Lo primero que hizo fue coger a Laurie por los hombros, mirarla a los ojos y preguntarle qué había pasado.

– Ya está mejor -dijo Jack dando una palmada en la espalda a Lou-. Es la misma Laurie de siempre, serena y racional.

– ¿De veras? -preguntó Lou sin dejar de mirar a Laurie.

Bajo el atento escrutinio del detective, Laurie no pudo evitar sonreír.

– Estoy bien -dijo-. Sólo un poco avergonzada por mi pataleta.

Lou dejó escapar un suspiro de alivio.

– Bueno, me alegro de veros a los dos. Venid a mi despacho. -Los condujo hacia allí-. Puedo ofreceros café, pero os recomiendo que declinéis la invitación. A esta hora del día está tan fuerte que el personal de limpieza lo usa para desatascar las tuberías.

– No te preocupes -dijo Laurie mientras se sentaba.

Jack la imitó. Miró el espartano despacho y sintió un escalofrío. Había estado alli hacia cosa de un año, después de escapar por los pelos de un intento de asesinato.

– Me parece que he conseguido desvelar el misterio del robo del cadáver de Franconi -comenzó Laurie-. Tú te reíste cuando dije que sospechaba de la funeraria Spoletto, pero ahora tendrás que disculparte. De hecho, creo que es hora de que te hagas cargo de la situación.

A continuación, ella le explicó su teoría sobre el secuestro del cuerpo. Le dijo que sospechaba que un empleado del Instituto Forense había facilitado al personal de la funeraria el número de admisión de un cuerpo sin identificar, así como los datos necesarios para localizar los restos de Franconi.

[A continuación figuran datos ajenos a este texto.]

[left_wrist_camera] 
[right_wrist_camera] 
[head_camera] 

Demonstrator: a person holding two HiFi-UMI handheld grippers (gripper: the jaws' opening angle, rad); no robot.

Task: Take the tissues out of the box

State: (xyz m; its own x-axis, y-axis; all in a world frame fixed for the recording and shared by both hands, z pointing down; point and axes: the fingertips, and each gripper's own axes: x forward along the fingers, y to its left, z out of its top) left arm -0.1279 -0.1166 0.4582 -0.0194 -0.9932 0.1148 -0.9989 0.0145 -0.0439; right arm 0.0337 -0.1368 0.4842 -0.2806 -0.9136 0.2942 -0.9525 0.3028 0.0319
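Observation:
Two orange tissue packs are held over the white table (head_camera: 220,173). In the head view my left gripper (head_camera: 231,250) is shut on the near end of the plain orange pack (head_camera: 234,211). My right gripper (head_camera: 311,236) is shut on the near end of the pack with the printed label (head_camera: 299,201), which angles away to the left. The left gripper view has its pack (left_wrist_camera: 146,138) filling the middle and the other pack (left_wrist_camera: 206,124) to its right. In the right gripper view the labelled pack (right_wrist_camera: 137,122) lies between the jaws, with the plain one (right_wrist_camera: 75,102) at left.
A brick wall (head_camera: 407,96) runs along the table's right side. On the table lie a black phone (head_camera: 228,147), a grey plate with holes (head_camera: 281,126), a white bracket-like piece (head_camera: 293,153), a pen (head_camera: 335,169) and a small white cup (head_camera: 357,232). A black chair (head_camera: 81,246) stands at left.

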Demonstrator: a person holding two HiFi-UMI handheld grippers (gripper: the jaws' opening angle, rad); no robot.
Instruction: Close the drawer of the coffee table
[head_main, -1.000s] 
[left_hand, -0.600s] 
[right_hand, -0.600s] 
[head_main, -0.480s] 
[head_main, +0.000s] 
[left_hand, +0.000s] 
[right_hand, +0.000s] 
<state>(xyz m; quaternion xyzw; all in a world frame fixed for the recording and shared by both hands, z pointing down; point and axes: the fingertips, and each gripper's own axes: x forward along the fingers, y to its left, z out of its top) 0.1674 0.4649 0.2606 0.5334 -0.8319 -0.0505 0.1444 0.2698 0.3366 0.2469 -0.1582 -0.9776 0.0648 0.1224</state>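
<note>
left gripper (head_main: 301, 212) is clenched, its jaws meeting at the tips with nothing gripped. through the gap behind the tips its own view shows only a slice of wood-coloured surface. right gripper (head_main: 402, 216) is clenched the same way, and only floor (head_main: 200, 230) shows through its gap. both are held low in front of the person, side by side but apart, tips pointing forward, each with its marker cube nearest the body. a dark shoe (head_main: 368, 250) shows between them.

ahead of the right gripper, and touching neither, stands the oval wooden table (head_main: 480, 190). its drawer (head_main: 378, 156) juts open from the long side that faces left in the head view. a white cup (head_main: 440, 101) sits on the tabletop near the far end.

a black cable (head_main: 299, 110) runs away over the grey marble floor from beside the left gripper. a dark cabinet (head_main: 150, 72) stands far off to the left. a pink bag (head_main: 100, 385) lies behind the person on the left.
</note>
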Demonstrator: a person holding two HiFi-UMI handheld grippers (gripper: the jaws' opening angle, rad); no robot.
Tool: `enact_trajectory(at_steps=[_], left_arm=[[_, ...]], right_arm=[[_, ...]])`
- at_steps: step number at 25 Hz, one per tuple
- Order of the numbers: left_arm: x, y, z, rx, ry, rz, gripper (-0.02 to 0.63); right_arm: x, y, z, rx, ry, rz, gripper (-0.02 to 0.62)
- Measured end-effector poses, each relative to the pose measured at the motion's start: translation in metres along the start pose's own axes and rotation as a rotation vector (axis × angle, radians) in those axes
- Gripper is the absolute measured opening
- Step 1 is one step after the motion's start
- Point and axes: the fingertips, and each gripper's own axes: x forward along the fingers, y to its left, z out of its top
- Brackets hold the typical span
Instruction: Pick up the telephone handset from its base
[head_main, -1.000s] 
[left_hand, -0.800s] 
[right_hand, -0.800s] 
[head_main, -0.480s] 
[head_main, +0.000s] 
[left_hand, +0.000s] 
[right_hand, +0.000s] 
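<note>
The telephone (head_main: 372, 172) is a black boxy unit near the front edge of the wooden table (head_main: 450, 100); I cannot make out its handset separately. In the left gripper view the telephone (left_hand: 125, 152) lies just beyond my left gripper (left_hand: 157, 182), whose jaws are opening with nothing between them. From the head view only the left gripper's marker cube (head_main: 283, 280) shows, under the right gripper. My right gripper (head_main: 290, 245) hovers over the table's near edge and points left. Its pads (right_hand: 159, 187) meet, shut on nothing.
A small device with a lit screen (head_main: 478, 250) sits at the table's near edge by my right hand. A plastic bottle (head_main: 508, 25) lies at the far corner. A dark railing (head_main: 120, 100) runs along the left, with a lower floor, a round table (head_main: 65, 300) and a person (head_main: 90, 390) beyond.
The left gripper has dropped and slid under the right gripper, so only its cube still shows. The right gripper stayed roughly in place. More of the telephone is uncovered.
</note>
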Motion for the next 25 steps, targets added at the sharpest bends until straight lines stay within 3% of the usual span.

– Por lo general, cuando acuden dos empleados de una funeraria a recoger un cuerpo, uno de ellos entra en el compartimiento frigorífico mientras el otro se ocupa del papeleo con el ayudante del depósito. En estos casos, el ayudante ya ha dejado preparado el cadáver en la camilla, junto a la puerta del compartimiento. Creo que cuando fueron a buscar a Franconi, el empleado de la funeraria cogió el cuerpo sin identificar, cuyo número de admisión le habían facilitado, le quitó la etiqueta, lo metió en uno de los compartimientos vacios, le puso la etiqueta a Franconi y luego apareció tranquilamente en la puerta de la oficina del depósito con los restos del cadáver. Entonces, lo único que tuvo que hacer el asistente fue comprobar el número de admisión.

– Vaya numerito -dijo Lou-. ¿Puedo preguntar si tienes alguna prueba o si es una mera conjetura?

– He encontrado el cuerpo con el número de admisión que dio la funeraria Spoletto -respondió ella-. Estaba en un compartimiento supuestamente vacío. El nombre, Frank Gleason, era falso.

– ¡Ah! -dijo Lou, más interesado, y se inclinó sobre su escritorio- Esto comienza a gustarme, sobre todo porque hay un parentesco por matrimonio entre los propietarios de la funeraria Spoletto y la familia Lucia. Me recuerda a cuando cogieron a Al Capone por evadir impuestos. Quiero decir que sería estupendo poder pillar a los Lucia por robar un cadáver.

– Por supuesto, esto también plantea la posibilidad de una conexión entre el crimen organizado y los trasplantes clandestinos de hígado -dijo Jack-. Sería una asociación aterradora.

– Y peligrosa -añadió Lou-. Por lo tanto, insisto en que dejéis de jugar a detectives. A partir de este momento, nosotros nos ocuparemos de todo. ¿Me dais vuestra palabra?